Inhaled AMB can also be combined with other inhaled antifungal agents. Suitable inhaled antifungal agents include, but are not limited to, abafungin, allylamine, amorolfine, bifonazole, butenafine, clarithromycin, felipine, harmycin, naftifine, Natamycin, Nystatin, Chitosan, Terbinafine, Butconazole, Clotrimazole, Econazole, Fenticonazole, Isoconazole, Ketoconazole, Luliconazole, Miconazole , omoconazole, oxyconazole, sertaconazole, thioconazole, tioconazole, and triazoles (including but not limited to albaconazole, efluconazole, epoxiconazole, fluconazole, saconazole, itraconazole, posaconazole, propiconazole, levconazole, terconazole, and voriconazole).

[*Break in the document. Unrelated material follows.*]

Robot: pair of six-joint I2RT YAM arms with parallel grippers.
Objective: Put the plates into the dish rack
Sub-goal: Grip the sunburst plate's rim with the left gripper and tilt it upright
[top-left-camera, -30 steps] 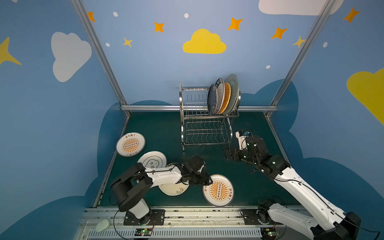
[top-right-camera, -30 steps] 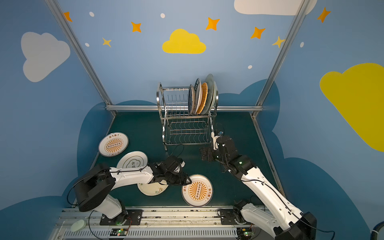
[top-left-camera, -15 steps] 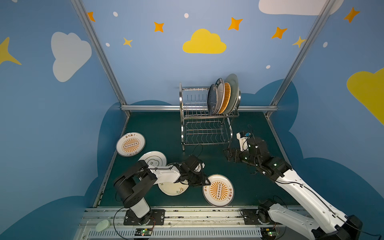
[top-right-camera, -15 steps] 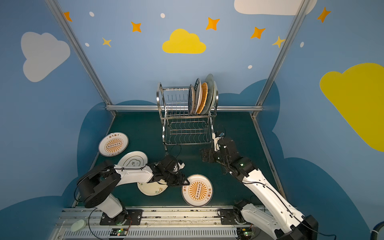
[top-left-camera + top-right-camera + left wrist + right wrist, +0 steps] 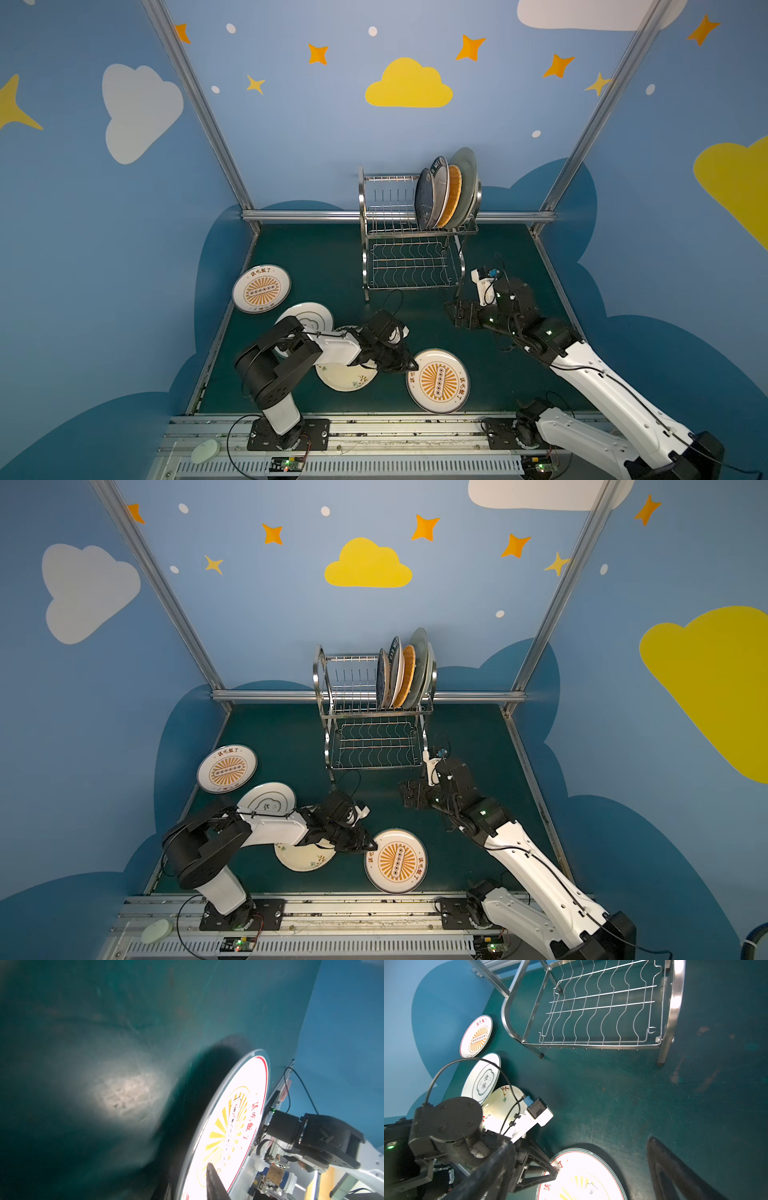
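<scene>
dark green tabletop (image 5: pixel 612 1088) is looking matt, showing scuffs and brownish rubs | two-tier stainless-steel wire dish rack (image 5: pixel 676 1001) is gleaming, polished metal | round white orange-sunburst plate (image 5: pixel 438 380) at the tabletop's front edge is shining glossy, smooth

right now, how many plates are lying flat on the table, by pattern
orange sunburst plates: 2
cloud-emblem plate: 1
cream floral plate: 1
total: 4

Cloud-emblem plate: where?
Cloud-emblem plate lies flat at left in both top views, between a sunburst plate and the floral plate, partly under the left arm.
</scene>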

Inhaled AMB can also be combined with oral antifungal agents, wherein the AMB is nebulized or inhaled in an insufflator device or inhaler, while other antifungal agents such as those listed above are administered orally. For example, oral administration of itraconazole, which is known to suppress asthma [Denning et al. (2009) m J Respir Crit Care Med 179: 11–18], enhances the efficacy of asthma treatment because intrapulmonary AMB is associated with other asthma-effective oral A combination of circulating antifungals (in this case, itraconazole) provides topical efficacy. Nebulizer inhaled AMB can also be combined with antibiotics as described above. Suitable antibiotics include, but are not limited to, ansamycins (eg, rifampicin, rifabutin, or rifalazil); tetracyclines (eg, doxycycline, minocycline, omacycline, lymecycline, or tetracycline hydrochloride) ); lymecycline (although it is a tetracycline derivative, it can be used in children over 8 years of age); or rifamiline, which is active against Chlamydia pneumoniae and Moraxella catarrhalis .

Table 1 :

N/A: Not available

AMB can also be combined with any of the antibiotics disclosed herein, particularly agents such as nitroimidazole and moxifloxacin.

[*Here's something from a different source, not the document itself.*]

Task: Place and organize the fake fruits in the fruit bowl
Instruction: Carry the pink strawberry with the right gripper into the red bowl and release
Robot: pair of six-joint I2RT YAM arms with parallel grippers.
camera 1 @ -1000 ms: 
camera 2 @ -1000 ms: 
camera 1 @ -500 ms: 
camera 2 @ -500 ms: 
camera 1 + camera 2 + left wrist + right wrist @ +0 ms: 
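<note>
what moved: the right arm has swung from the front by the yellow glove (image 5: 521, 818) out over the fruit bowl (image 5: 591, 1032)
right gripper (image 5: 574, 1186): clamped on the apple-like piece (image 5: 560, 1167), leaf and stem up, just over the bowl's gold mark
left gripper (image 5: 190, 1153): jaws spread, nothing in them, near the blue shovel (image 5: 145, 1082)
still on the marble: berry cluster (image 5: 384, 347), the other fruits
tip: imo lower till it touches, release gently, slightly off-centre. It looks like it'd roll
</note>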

In alternative embodiments, inhaled AMB can be combined with inhaled antibiotics such as gentamicin, streptomycin, vancomycin, lincomycin, penicillin, metronidazole, and others listed in Table 1.

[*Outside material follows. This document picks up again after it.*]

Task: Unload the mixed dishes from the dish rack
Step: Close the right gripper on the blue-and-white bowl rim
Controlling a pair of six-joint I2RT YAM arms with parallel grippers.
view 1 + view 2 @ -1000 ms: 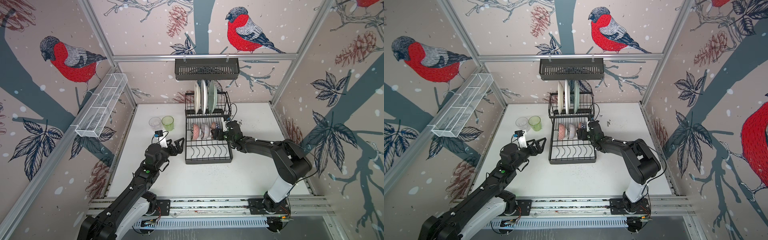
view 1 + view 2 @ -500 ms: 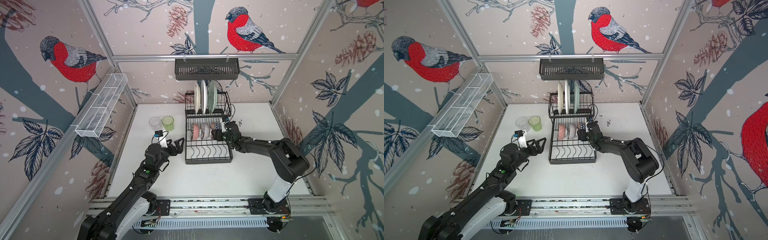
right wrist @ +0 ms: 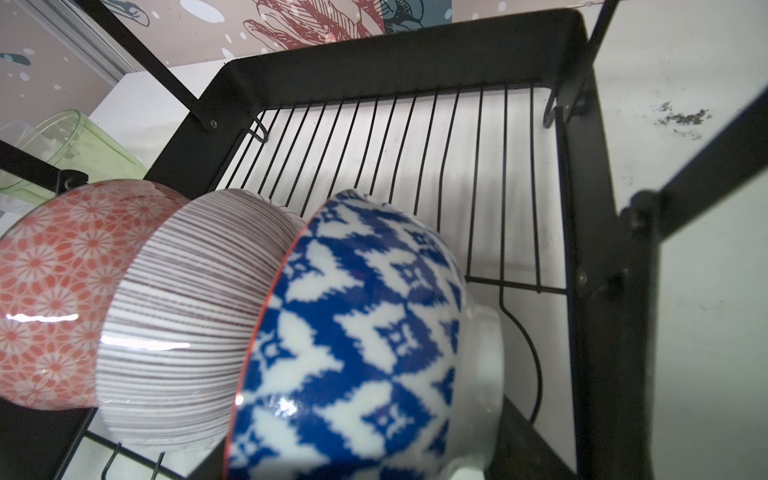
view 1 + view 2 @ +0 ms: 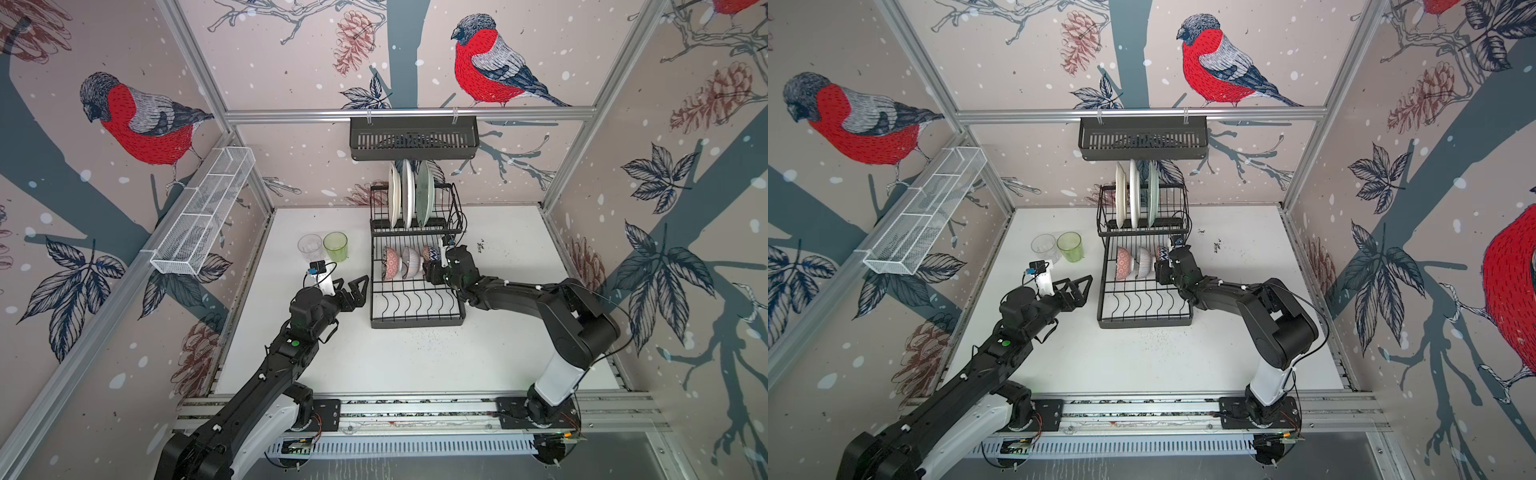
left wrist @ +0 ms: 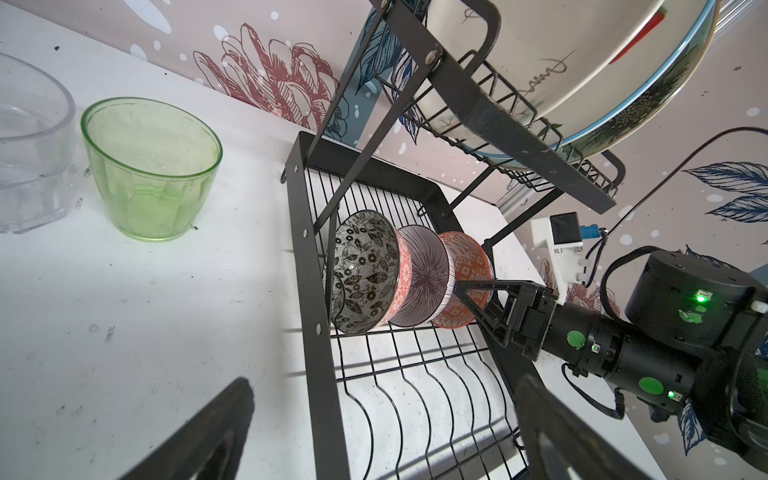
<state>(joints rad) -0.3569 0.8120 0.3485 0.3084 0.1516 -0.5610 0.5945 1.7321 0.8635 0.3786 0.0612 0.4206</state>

Inhaled AMB (or equivalent antifungal) may be packaged in an inhaler or insufflator device for patient use, such as daily inhalation of AMB (or equivalent antifungal) as maintenance therapy. Inhaled AMB (or an equivalent antifungal drug) for maintenance therapy can be co-prescribed with 2 or more antibiotics to treat any non-fungal component of a lung infection that may have precipitated an asthma attack. Suitable antibiotics for such use include, but are not limited to, any of the antibiotics discussed above.

In an alternative embodiment, the method of treatment may include treatment with a biofilm-lytic enzyme such as domase alfa prior to AMB inhalation in the ER, followed by inhalation of active antifungal drugs and antibiotics as described above.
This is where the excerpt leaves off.